A hall, which was transformed into a displaced person camp in Kafr al-Labad for evacuees from the Tul Karm refugee camps, February 2025
Previous operations already forced the family to leave the camp, for a day or two at a time. Due to the prolonged displacement, this time the thought occurred to him that Israel’s objective might be to dismantle the camp. “What they are doing is collective punishment,” he said, “You don’t want the gunmen, you want to punish everyone. You’re looking for 20 men, and because of that you punish 40,000? It is a failure of the army.”
Nur Shams Camp residents repeatedly mention two of its residents: Sundus Shalabi, a pregnant woman who was shot dead at the camp entrance while attempting to leave it, and Rahaf al-Ashqar, who was killed when soldiers place explosives on her home’s door. The host village also experienced grief recently, after soldiers shot dead the 7-year-old Saddam Rajab while he was visiting his father in Tul Karm.

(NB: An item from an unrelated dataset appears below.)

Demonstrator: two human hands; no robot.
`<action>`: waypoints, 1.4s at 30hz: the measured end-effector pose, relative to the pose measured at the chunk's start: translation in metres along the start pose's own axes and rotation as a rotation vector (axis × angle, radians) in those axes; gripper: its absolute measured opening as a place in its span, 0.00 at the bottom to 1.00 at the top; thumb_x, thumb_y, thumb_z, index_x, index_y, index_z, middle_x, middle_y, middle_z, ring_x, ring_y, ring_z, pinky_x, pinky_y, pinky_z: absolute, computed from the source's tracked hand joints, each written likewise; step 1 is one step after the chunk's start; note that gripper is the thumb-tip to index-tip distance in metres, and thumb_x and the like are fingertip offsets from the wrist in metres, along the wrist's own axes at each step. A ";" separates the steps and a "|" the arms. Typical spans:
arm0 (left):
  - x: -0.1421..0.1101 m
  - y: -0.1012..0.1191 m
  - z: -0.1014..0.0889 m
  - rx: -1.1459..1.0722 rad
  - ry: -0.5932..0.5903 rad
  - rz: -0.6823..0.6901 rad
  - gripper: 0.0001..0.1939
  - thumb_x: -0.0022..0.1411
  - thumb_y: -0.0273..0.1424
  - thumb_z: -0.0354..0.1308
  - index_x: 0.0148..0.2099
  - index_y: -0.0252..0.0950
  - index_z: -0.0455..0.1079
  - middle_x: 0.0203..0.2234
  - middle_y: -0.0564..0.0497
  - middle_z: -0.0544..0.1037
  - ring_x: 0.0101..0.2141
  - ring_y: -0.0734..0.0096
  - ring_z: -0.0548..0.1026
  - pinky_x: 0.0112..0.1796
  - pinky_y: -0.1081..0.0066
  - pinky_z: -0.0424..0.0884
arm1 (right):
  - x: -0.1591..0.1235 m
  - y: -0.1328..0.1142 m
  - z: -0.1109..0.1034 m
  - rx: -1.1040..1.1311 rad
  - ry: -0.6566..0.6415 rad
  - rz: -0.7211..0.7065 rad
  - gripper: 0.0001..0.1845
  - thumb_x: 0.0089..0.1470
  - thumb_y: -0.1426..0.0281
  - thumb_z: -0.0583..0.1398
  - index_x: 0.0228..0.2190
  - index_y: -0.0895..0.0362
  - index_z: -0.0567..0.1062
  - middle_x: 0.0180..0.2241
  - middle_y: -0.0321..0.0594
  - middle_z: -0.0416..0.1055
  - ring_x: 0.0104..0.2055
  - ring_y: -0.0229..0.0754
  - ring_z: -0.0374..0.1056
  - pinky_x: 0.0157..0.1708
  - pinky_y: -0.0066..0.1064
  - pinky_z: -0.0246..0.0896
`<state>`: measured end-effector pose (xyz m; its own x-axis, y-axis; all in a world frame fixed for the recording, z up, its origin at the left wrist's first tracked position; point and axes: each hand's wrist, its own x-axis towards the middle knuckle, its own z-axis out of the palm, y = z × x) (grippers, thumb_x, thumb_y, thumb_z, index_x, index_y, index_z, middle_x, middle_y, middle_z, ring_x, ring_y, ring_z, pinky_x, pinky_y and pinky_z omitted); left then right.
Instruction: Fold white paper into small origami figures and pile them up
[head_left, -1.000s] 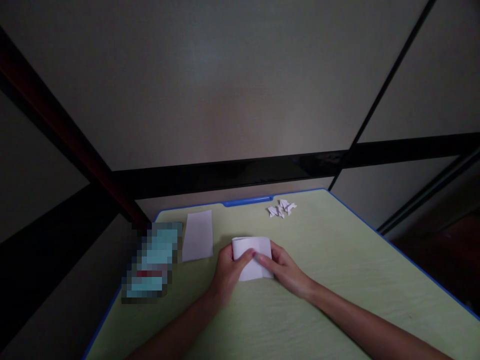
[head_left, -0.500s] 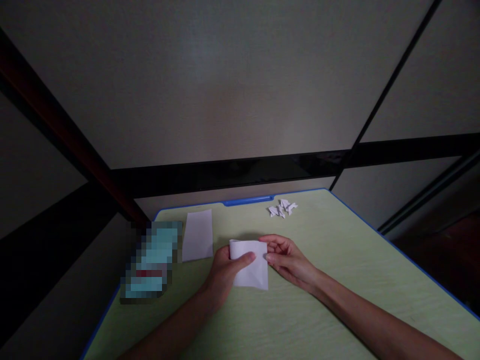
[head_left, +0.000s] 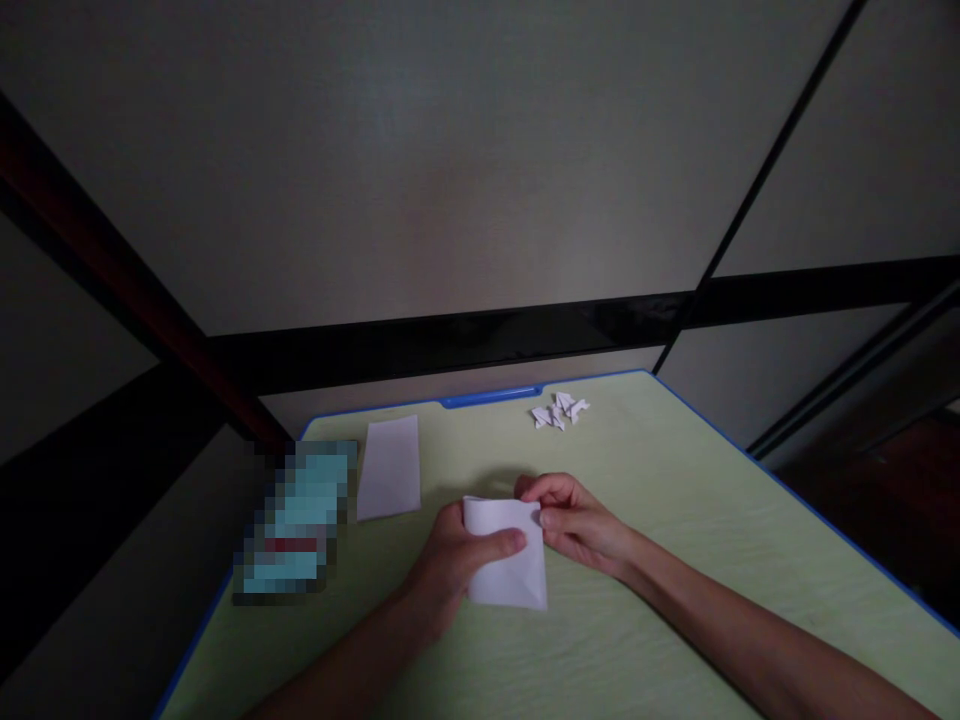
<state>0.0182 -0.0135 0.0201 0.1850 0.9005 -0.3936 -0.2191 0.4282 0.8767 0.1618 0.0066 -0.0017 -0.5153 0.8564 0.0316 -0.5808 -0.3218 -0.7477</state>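
Note:
A white sheet of paper (head_left: 504, 580), bent over on itself with a rounded fold at its left side, is held above the table. My left hand (head_left: 461, 555) grips its left part, thumb lying across the front and the other fingers hidden behind. At the upper right corner, my right hand (head_left: 581, 522) pinches the paper's edge between thumb and fingers. Further back on the table lie several small folded white paper pieces (head_left: 559, 411), clustered together. Left of my hands rests a flat stack or sheet of white paper (head_left: 390, 468).
The pale green table (head_left: 675, 500) has a blue edge and a blue recessed strip (head_left: 491, 396) at its back. A pixelated, blurred-out object (head_left: 300, 520) lies along the left edge. Behind the table stands a grey panelled wall (head_left: 450, 180) with a black band.
The held paper has come slightly lower and nearer, its top tilting up. My right fingers have closed on its upper right corner. The whole view has shifted a little.

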 end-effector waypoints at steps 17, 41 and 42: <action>0.001 -0.003 -0.001 0.035 -0.029 0.001 0.14 0.27 0.26 0.65 0.23 0.31 0.68 0.14 0.54 0.71 0.16 0.76 0.67 0.18 0.77 0.59 | -0.001 -0.002 0.000 -0.013 -0.057 0.079 0.11 0.30 0.74 0.66 0.24 0.60 0.74 0.23 0.33 0.68 0.24 0.28 0.63 0.24 0.18 0.55; 0.008 -0.008 -0.005 -0.076 0.342 0.164 0.15 0.34 0.30 0.64 0.27 0.30 0.67 0.16 0.53 0.72 0.18 0.73 0.69 0.18 0.75 0.63 | 0.000 0.016 0.019 -0.529 0.172 0.005 0.12 0.38 0.66 0.61 0.18 0.61 0.65 0.10 0.28 0.60 0.10 0.26 0.51 0.10 0.19 0.41; 0.008 -0.008 -0.004 -0.082 0.325 0.180 0.14 0.35 0.30 0.64 0.27 0.30 0.67 0.16 0.54 0.72 0.17 0.74 0.68 0.18 0.76 0.62 | 0.000 0.016 0.019 -0.550 0.214 -0.007 0.12 0.39 0.65 0.60 0.17 0.61 0.65 0.09 0.28 0.60 0.10 0.26 0.50 0.09 0.19 0.39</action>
<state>0.0174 -0.0093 0.0089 -0.1744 0.9333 -0.3138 -0.2991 0.2534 0.9200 0.1404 -0.0067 -0.0012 -0.3411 0.9385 -0.0537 -0.1421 -0.1079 -0.9839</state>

On Tuesday, Physicians for Human Rights–Israel set up a mobile clinic in Kufr al-Lubad. Many displaced persons gather outside, saying that they did not have time to take their medications for chronic illnesses. Clinic director, Salah Hajj Yahya, said that the volunteer doctors and nurses treated about 400 displaced persons that day. “The situation is terrible and very sad,” he said. “The right to health, housing, water, freedom of movement, and education is infringed. People are hungry and have no medicine or equipment or warm clothing in the cold weather.”
He said that the blow to UNRWA operations worsens the condition of the refugee camps’ residents. On top of that are the debts of the Palestinian Health Ministry in Ramallah to suppliers, because Israel has frozen tax revenues to the Palestinian Authority, causing a shortage of medications. “We call on the Israeli government and army to stop harming the innocent, who are the vast majority of the refugee camps’ residents,” he said.
One of the clinic’s patients is Abdallah Barnawi, 60, from Nur al-Shams, who is blind and diabetic. He used to work in the Israeli cities of Hadera and Or Akiva. He said that, in the previous operation two months ago, the army partially demolished his house and store. On Tuesday, he was notified that his home was demolished again. He was returning from his son’s home when the army entered the refugee camp.
“The soldiers told me to stand and beat me with a rifle,” he said. “When I fell to the floor, they dragged me by my jacket. I told the soldier, ‘I’m like your father’, and he replied, ‘I have no father’.” He said that the soldiers took him to a building that the army had requisitioned, where he was held with another family for two days, even though he tried to explain that he was sick. “There were soldiers on every floor of the building,” he said. “They took my phone and everyone’s else’s and did not let us leave, except to go to the bathroom. After two days, they gave me water and sugar and told me to go, but not toward my house, because that was forbidden.” He said that his wife and children did not know where he was until he was released and called them.
The Israeli military said in response that “the IDF does not evacuate the population in Judea and Samaria, but allows those who want to get away from combat zones to do so safely. The forces are operating pursuant to international law and the IDF’s values, limiting harm to civilians as much as possible. The order explicitly forbid the use of non-combatants for military missions, and any breach of the procedures will be investigated and handled.”